YOUR INSTRUCTIONS:
Scan the listing for "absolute" and copy out each line that has it.

+ + + + +

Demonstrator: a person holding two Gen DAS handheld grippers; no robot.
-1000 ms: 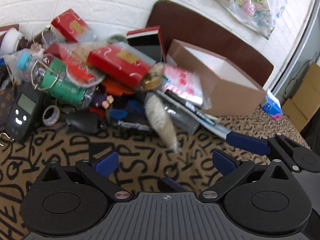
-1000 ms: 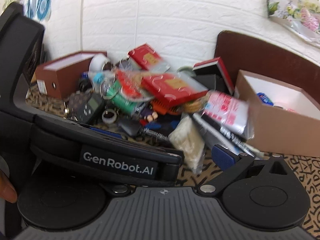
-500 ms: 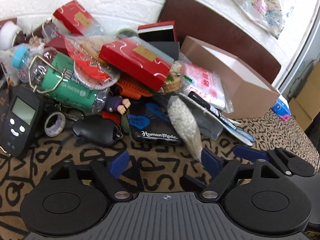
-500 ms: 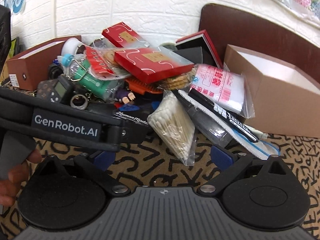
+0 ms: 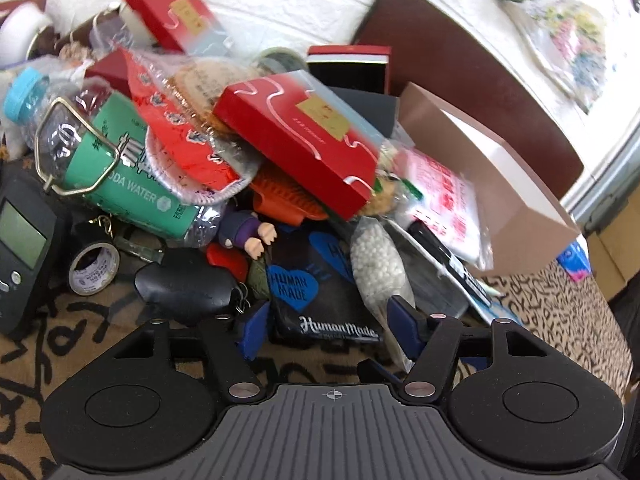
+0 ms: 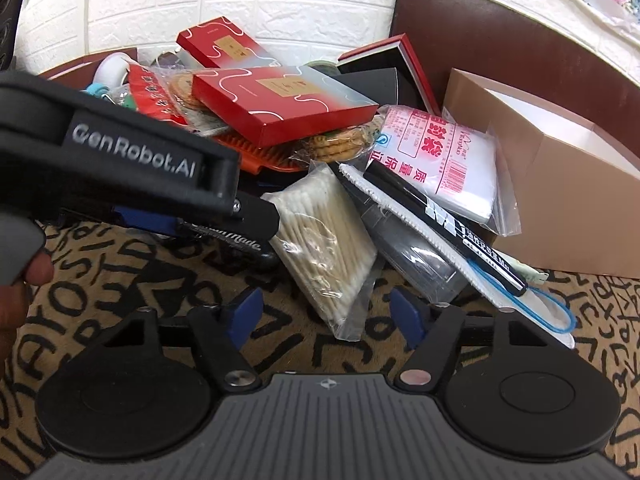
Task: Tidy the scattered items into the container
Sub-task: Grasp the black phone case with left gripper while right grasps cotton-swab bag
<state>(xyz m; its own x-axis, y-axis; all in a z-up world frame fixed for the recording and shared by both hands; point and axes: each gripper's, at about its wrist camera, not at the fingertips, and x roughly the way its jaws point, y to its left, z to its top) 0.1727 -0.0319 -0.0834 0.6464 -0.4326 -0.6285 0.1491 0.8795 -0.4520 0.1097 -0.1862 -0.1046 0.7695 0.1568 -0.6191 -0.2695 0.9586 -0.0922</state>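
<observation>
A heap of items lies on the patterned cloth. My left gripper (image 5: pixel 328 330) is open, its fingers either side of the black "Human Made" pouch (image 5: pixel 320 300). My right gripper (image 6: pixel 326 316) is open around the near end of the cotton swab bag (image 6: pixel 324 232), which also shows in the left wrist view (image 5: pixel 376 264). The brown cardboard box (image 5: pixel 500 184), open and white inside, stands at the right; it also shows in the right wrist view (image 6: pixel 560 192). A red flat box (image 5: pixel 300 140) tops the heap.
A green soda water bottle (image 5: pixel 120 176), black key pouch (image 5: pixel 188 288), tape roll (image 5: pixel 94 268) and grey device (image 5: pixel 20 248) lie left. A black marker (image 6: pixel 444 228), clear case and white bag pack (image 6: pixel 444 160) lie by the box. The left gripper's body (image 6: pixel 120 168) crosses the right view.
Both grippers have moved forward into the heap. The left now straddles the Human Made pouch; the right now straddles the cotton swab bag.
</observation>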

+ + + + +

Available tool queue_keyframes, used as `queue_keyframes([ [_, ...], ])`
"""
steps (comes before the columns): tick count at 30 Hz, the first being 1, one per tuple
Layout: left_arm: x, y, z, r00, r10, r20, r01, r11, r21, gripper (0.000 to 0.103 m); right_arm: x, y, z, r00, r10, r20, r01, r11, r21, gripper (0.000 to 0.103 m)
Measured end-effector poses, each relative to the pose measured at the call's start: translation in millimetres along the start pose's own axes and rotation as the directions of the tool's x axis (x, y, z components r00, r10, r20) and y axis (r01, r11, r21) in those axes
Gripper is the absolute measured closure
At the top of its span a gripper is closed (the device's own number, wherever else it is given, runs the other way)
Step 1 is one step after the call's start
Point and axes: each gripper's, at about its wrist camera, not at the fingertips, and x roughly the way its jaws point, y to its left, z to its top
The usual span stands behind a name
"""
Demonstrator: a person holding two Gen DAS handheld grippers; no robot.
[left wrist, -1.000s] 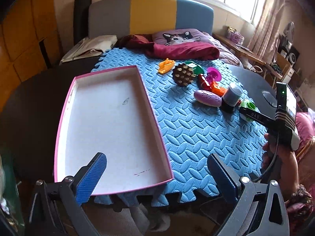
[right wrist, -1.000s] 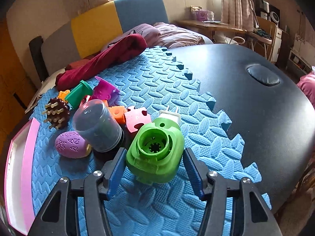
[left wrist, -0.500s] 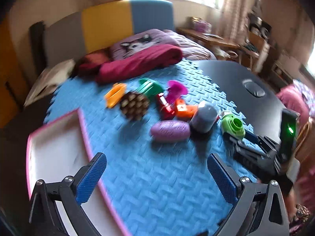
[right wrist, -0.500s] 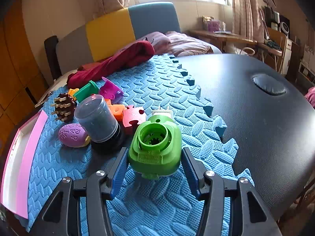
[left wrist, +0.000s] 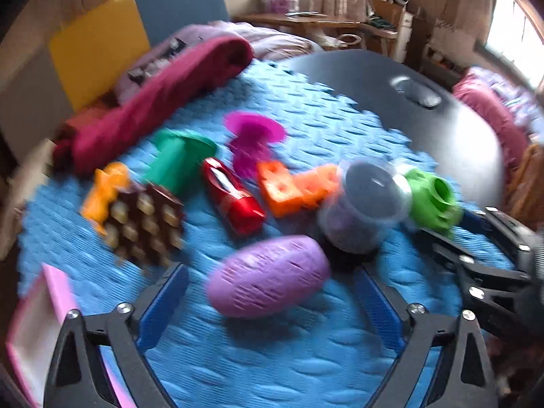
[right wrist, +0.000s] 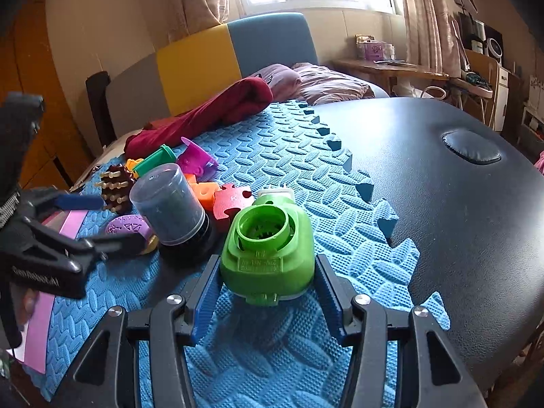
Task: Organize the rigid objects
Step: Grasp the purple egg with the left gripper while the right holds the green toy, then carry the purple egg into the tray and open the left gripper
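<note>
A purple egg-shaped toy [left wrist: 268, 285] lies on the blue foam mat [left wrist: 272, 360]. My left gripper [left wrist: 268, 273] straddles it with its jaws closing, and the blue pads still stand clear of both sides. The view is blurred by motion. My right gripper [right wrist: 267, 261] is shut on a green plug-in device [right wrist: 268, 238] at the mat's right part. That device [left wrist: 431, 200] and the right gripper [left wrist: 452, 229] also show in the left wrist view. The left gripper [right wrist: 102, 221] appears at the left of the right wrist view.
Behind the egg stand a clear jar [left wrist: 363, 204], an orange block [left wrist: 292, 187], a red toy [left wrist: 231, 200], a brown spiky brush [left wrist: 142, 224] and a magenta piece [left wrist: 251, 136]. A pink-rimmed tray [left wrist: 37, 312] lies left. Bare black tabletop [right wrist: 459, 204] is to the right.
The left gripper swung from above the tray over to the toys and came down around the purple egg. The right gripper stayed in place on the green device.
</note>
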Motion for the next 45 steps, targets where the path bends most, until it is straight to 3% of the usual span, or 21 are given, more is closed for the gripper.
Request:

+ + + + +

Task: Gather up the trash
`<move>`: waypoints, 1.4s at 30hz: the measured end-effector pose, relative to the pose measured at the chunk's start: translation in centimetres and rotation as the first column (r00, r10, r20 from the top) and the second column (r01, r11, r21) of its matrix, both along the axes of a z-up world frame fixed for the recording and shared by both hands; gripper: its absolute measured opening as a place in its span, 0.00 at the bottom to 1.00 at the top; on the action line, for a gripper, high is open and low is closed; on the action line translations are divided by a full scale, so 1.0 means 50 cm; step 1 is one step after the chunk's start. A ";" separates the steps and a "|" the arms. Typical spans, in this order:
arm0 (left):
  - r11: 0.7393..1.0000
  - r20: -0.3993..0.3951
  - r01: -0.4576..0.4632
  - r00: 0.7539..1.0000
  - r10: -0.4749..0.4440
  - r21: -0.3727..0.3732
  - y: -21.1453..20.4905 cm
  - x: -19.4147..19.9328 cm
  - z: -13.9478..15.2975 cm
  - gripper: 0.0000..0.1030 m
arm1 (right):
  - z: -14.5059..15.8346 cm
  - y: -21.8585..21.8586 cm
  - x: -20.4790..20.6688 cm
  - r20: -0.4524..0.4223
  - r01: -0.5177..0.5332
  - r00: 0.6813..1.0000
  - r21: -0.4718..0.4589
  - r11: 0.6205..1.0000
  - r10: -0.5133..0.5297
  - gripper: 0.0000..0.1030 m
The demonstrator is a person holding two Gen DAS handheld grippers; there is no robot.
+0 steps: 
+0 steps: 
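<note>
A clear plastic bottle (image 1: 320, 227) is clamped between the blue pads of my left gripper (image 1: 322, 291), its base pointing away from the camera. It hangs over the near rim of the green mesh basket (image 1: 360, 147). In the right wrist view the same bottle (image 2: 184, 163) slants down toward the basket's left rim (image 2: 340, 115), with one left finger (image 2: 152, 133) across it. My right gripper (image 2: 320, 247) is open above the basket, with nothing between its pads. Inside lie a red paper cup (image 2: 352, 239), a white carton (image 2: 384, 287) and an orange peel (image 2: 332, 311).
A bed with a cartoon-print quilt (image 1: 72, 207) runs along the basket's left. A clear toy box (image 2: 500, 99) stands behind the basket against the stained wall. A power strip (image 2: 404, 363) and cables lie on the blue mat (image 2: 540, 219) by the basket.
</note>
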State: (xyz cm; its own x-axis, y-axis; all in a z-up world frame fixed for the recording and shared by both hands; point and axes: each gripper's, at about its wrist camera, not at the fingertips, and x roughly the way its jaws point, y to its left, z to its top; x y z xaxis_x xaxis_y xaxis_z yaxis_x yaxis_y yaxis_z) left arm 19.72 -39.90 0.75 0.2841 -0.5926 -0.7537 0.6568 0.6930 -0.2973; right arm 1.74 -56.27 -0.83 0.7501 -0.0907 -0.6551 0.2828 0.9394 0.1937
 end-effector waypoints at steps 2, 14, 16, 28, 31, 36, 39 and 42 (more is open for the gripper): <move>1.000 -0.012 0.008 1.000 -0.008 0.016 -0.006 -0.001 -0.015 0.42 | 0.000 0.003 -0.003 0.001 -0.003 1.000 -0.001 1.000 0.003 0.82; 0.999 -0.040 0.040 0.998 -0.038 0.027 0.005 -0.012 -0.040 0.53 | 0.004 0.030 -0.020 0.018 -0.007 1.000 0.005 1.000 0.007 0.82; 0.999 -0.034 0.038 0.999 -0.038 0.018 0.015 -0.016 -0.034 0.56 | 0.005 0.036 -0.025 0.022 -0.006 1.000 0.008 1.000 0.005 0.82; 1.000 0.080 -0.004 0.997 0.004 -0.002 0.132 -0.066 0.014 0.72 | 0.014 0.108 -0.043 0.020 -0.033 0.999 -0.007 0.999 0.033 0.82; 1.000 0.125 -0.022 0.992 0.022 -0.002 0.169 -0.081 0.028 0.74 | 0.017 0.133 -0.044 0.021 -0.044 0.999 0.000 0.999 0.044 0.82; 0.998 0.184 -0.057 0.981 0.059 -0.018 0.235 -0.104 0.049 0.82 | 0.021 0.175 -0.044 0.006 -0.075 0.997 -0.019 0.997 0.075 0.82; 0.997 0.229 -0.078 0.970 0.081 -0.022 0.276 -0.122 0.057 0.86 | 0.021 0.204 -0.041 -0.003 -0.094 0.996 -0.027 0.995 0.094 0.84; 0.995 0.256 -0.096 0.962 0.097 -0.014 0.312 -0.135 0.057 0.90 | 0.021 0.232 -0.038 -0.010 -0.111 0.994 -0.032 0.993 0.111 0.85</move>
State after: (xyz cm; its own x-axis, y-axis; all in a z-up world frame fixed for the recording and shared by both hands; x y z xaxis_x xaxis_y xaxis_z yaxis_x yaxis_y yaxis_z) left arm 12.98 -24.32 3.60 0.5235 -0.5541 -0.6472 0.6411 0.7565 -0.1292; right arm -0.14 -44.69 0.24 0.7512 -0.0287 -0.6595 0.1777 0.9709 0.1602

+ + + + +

WRITTEN REPLY:
Gripper is the absolute measured closure
`<move>`: waypoints, 1.4s at 30hz: the measured end-effector pose, relative to the pose measured at the chunk's start: translation in centimetres and rotation as the first column (r00, r10, r20 from the top) and the second column (r01, r11, r21) of its matrix, both along the axes of a z-up world frame fixed for the recording and shared by both hands; gripper: its absolute measured opening as a place in its span, 0.00 at the bottom to 1.00 at the top; on the action line, for a gripper, high is open and low is closed; on the action line translations are divided by a full scale, so 1.0 means 50 cm; step 1 is one step after the chunk's start. A ";" separates the steps and a "|" the arms. Typical spans, in this order:

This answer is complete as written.